### [Record excerpts]
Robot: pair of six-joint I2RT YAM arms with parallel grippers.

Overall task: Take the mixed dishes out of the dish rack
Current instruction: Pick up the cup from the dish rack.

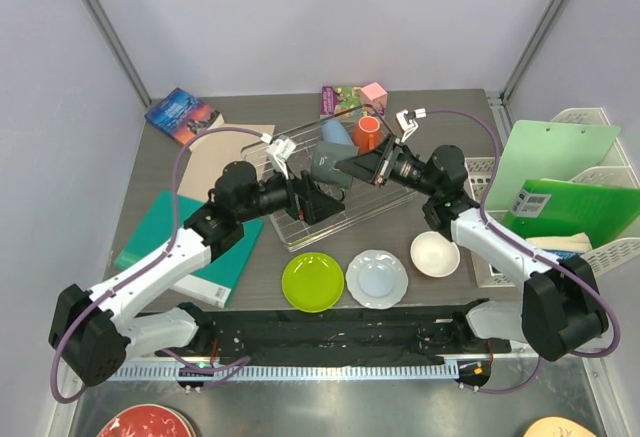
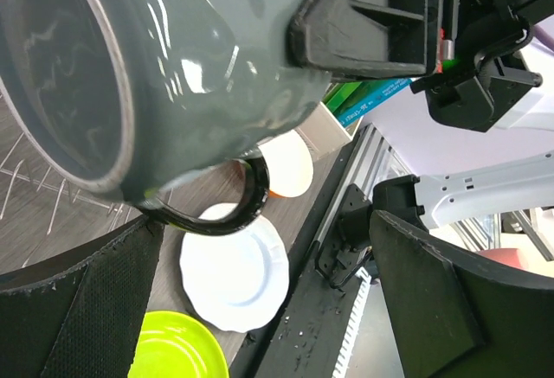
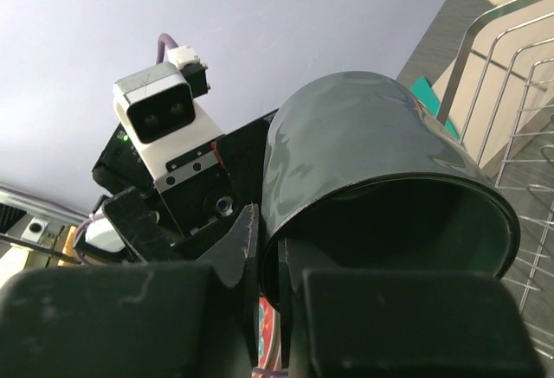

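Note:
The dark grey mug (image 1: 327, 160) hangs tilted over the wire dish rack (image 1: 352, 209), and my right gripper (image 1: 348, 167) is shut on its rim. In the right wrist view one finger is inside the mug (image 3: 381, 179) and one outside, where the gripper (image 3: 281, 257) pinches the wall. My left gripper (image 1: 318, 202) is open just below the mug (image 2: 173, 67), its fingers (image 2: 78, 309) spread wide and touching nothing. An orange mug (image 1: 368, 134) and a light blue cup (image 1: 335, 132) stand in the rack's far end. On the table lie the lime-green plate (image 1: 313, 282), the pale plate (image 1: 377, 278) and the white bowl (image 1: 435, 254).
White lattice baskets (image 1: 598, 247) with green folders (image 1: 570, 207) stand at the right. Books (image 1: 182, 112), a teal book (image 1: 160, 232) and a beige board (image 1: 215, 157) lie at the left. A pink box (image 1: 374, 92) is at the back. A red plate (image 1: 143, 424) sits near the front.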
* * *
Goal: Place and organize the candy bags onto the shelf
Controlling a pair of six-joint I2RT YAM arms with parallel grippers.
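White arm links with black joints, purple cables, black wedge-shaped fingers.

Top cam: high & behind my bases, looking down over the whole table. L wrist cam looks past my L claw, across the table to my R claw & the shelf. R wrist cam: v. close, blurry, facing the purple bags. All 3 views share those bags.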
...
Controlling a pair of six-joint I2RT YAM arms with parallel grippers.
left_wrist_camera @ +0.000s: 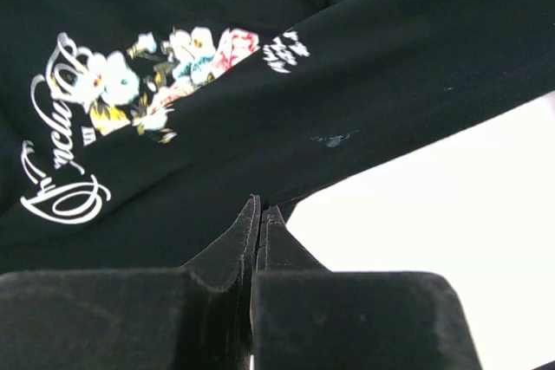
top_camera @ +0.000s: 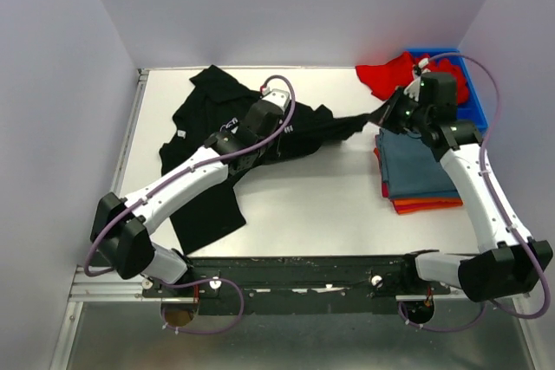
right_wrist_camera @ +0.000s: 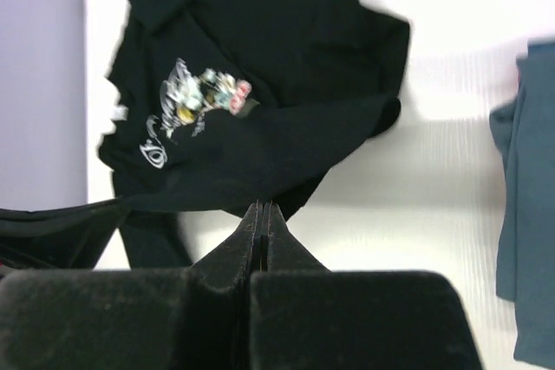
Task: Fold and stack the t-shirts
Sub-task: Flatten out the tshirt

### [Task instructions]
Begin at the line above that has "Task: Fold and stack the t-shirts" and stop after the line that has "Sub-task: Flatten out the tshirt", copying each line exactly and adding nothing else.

### [Task solution]
Task: Fold and stack the t-shirts
Sub-task: Flatten out the tshirt

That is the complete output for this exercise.